▶ [Your objective]: Reproduce the whole listing exactly, omitting any picture it holds.

☆ ☆ ☆ ☆ ☆ ☆ ☆

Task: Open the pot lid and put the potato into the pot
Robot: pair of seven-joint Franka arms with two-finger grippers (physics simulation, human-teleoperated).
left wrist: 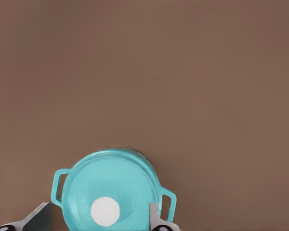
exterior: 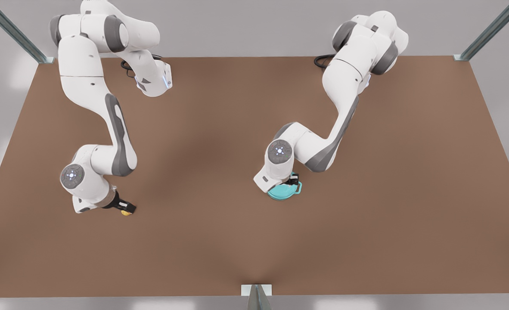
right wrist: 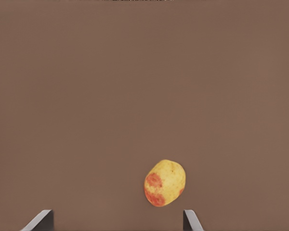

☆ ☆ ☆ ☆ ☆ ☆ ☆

▶ [Written solution]:
Task: Open the pot lid and put the potato into the pot
Robot: pair of seven-joint Franka arms with two-finger grippers (physics simulation, human-teleoperated).
left wrist: 
exterior: 
right wrist: 

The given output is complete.